▶ _What you should do_
In the entries below, identify every line with the string "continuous" and copy it.

▶ _Working data_
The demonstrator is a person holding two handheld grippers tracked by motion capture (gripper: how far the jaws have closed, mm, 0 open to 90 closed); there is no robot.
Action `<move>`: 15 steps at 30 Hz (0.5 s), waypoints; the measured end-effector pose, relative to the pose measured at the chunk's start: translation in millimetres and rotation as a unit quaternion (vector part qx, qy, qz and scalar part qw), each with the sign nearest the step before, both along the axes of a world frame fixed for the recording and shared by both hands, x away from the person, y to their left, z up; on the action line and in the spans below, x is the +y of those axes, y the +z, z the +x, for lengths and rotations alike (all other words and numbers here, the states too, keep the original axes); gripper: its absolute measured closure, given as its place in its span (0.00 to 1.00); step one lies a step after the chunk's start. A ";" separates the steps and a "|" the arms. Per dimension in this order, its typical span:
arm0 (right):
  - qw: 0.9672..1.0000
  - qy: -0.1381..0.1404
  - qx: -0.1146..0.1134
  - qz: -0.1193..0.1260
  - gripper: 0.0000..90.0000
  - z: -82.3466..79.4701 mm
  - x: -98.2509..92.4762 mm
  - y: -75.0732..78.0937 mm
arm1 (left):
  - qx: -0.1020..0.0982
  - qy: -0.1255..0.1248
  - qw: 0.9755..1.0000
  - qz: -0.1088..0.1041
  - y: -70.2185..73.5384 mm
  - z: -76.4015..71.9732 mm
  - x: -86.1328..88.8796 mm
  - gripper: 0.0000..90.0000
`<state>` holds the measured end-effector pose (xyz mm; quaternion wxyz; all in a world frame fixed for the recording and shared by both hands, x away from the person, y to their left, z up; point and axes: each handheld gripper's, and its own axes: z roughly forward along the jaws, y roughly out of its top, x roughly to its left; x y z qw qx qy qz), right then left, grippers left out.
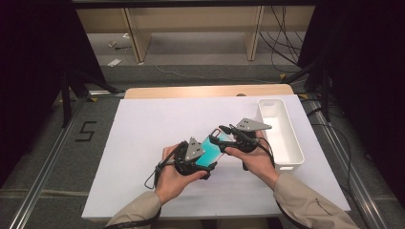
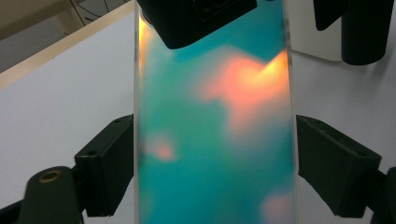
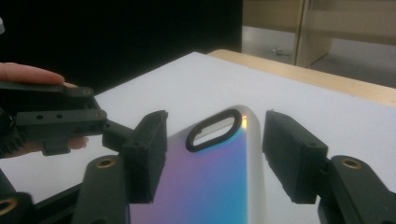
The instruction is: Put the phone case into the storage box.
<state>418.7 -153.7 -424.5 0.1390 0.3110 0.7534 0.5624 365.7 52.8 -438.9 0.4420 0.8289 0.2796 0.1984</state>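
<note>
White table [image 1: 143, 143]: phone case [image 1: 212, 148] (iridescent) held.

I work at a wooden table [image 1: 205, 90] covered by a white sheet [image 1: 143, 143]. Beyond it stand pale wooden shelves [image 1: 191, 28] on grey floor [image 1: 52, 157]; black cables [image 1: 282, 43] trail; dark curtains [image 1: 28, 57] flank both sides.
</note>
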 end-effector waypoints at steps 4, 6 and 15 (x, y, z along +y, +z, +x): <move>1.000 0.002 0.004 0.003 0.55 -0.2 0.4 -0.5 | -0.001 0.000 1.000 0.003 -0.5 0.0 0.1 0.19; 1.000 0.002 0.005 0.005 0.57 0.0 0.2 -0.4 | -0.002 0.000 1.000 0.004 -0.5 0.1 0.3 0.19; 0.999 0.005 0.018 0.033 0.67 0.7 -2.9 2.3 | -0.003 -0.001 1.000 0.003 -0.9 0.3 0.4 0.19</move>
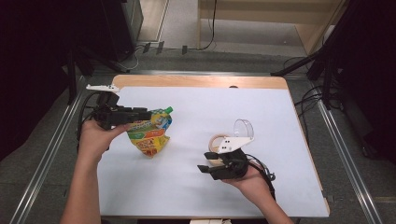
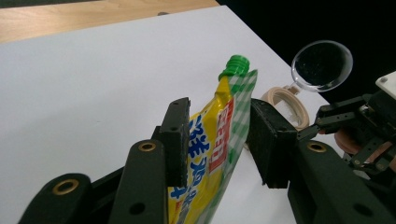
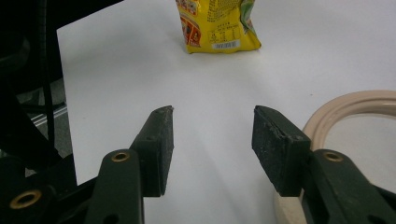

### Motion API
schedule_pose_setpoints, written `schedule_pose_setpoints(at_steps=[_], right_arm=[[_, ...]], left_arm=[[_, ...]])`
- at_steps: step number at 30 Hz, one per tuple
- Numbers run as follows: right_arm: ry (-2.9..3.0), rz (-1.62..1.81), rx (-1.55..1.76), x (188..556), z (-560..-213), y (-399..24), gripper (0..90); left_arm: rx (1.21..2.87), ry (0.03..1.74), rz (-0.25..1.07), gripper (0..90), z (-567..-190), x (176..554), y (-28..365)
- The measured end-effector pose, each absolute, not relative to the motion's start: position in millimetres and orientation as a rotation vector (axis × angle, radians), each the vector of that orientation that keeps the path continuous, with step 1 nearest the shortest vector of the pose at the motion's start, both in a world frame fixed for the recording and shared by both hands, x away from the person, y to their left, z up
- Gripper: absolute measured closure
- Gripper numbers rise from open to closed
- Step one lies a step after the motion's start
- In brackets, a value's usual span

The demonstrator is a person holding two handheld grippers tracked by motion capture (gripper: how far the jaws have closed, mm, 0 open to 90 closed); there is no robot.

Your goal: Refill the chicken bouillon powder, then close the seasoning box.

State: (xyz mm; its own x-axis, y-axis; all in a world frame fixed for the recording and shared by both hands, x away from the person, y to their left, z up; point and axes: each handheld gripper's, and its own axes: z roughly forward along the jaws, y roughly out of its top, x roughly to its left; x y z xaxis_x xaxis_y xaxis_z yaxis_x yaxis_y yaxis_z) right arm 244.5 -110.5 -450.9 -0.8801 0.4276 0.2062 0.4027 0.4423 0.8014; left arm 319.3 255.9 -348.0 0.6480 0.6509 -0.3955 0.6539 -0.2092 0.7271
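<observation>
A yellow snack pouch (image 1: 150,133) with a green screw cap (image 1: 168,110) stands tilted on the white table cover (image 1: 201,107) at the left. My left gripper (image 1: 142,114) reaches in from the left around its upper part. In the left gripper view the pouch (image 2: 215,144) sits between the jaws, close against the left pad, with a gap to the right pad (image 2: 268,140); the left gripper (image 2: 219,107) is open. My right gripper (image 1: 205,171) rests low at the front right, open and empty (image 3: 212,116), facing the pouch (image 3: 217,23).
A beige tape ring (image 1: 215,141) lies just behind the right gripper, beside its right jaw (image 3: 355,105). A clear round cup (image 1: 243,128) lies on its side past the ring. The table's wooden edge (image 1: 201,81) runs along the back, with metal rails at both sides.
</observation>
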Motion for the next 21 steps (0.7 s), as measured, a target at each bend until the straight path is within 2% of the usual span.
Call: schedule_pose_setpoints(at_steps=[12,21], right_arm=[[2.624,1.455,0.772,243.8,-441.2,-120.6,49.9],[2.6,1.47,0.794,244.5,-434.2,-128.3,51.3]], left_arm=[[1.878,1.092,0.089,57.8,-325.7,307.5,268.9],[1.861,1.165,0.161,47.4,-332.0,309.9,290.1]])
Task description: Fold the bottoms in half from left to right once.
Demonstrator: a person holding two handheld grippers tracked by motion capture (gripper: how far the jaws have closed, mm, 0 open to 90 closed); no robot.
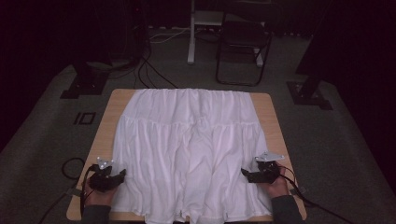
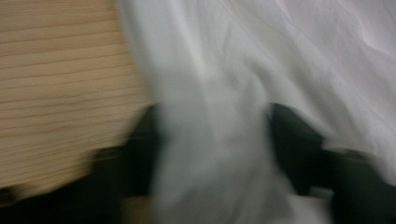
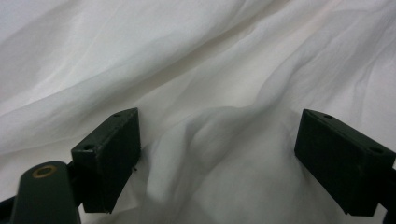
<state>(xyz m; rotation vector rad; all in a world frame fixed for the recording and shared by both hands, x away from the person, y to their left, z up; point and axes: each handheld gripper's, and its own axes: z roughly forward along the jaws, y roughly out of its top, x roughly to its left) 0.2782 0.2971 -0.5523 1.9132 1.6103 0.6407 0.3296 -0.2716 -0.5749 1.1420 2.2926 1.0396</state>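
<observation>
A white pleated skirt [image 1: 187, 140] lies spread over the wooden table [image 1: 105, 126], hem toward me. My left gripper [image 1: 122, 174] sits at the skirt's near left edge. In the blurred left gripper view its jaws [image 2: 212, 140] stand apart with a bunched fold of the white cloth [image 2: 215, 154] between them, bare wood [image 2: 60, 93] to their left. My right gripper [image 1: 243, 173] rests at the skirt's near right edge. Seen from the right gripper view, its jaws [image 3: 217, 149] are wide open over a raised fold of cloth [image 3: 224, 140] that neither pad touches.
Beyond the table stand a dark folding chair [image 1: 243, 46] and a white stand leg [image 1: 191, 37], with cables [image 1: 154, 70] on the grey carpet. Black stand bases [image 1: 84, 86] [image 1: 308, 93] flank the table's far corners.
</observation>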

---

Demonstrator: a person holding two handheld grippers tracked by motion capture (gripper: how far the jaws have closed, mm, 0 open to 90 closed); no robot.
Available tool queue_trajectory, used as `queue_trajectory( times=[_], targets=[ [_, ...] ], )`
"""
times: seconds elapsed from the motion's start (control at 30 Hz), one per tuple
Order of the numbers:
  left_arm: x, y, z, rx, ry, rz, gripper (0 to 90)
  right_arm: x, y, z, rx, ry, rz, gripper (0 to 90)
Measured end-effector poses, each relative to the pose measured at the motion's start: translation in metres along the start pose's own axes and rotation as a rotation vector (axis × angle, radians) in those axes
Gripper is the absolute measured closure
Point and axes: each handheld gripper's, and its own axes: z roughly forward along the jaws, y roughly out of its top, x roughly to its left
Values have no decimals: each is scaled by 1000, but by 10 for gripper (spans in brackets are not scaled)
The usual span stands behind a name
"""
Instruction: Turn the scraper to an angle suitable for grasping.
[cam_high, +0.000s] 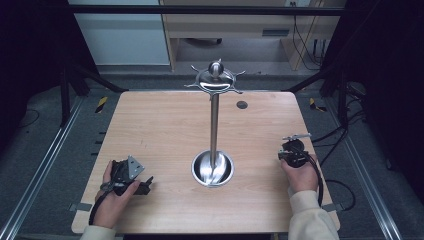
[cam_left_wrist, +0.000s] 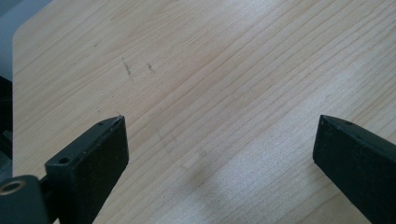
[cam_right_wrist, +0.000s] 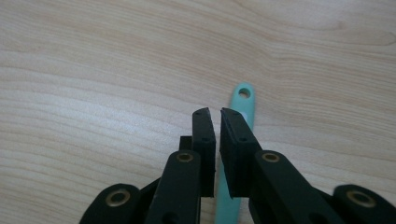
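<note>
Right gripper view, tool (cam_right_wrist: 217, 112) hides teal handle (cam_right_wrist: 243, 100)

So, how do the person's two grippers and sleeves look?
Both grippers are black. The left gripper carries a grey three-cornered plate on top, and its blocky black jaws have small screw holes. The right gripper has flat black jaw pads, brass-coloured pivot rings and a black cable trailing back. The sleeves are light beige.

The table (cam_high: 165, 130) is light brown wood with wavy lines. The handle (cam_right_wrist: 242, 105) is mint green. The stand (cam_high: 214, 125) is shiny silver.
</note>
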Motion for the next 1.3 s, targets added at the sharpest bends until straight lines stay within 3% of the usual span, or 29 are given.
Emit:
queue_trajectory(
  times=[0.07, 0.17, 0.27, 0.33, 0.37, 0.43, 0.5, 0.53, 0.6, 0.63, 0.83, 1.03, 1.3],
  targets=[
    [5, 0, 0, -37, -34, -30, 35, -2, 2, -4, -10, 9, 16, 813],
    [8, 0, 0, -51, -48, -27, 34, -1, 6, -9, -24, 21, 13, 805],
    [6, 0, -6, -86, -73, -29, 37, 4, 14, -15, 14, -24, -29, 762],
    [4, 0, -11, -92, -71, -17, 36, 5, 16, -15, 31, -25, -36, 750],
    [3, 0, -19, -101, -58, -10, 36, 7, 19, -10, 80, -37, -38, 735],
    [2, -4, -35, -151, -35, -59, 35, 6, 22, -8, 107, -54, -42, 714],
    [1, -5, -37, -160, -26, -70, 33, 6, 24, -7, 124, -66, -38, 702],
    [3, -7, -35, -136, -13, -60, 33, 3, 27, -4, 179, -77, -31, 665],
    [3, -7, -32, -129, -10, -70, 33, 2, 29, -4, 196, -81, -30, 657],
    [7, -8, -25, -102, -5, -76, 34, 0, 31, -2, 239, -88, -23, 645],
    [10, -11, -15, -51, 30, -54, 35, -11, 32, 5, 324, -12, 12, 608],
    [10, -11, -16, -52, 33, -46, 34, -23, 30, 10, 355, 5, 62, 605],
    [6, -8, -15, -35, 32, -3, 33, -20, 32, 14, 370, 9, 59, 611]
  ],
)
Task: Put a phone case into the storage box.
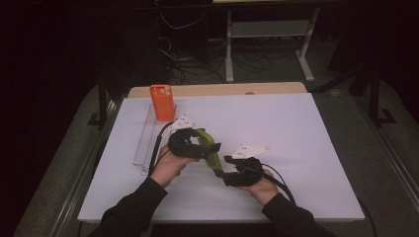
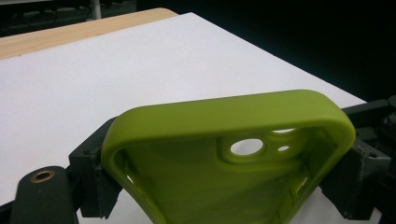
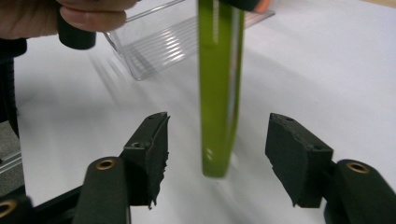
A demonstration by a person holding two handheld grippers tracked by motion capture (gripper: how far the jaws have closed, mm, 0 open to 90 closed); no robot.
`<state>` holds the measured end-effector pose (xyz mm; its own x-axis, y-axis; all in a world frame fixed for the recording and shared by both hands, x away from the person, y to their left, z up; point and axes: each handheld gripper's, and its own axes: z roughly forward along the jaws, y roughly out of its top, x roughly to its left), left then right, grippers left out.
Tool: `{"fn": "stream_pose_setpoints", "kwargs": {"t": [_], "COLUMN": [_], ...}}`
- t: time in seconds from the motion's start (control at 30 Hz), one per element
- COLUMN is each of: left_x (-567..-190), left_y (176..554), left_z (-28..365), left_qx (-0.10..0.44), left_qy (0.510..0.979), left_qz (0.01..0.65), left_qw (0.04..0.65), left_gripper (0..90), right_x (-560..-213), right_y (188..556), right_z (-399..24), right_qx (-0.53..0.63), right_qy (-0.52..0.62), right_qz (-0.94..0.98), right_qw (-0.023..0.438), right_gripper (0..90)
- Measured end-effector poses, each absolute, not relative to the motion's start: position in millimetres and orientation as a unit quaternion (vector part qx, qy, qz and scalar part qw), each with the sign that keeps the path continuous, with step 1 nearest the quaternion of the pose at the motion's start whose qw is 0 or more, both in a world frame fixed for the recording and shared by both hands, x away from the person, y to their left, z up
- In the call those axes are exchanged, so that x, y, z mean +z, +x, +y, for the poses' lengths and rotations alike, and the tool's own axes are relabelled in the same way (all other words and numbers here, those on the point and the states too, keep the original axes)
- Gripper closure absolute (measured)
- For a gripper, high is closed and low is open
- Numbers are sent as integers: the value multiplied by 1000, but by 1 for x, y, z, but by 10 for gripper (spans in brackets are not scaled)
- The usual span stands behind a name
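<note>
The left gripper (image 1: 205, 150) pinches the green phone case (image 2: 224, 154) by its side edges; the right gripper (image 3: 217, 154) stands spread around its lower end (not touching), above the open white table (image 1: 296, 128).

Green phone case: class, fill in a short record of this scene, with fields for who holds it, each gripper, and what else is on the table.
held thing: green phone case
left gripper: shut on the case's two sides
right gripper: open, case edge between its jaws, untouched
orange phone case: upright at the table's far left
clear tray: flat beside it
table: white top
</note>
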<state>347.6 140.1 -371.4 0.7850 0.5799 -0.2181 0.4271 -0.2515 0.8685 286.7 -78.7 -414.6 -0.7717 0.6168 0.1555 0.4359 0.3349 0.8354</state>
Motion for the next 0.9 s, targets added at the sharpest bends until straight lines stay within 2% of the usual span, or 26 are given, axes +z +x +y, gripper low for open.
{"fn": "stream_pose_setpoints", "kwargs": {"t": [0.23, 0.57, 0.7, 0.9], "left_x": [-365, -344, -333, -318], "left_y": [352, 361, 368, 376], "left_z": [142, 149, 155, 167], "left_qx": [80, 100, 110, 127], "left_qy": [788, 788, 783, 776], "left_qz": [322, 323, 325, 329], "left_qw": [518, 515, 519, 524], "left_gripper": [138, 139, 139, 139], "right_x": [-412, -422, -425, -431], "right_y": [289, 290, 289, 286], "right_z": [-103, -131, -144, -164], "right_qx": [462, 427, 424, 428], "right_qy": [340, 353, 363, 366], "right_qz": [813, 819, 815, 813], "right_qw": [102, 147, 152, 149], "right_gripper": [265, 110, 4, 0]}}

▶ _Written reply_
- The measured end-effector pose, each absolute, not relative to the motion's start: position in millimetres and orientation as a rotation vector (axis × angle, radians), each the vector of that orientation that keeps the path continuous, with step 1 nearest the shortest vector of the pose at the motion's start, both in a world frame fixed for the recording and shared by both hands, x away from the person, y to their left, z up
- Measured end-effector poses, each absolute, not relative to the motion's start: position in millimetres and orientation as a unit quaternion (vector part qx, qy, qz and scalar part qw), each with the sign that keeps the path continuous, with step 1 nearest the quaternion of the pose at the motion's start whose qw is 0 or more, both in a world frame fixed for the recording and shared by both hands, x away from the person, y to their left, z up

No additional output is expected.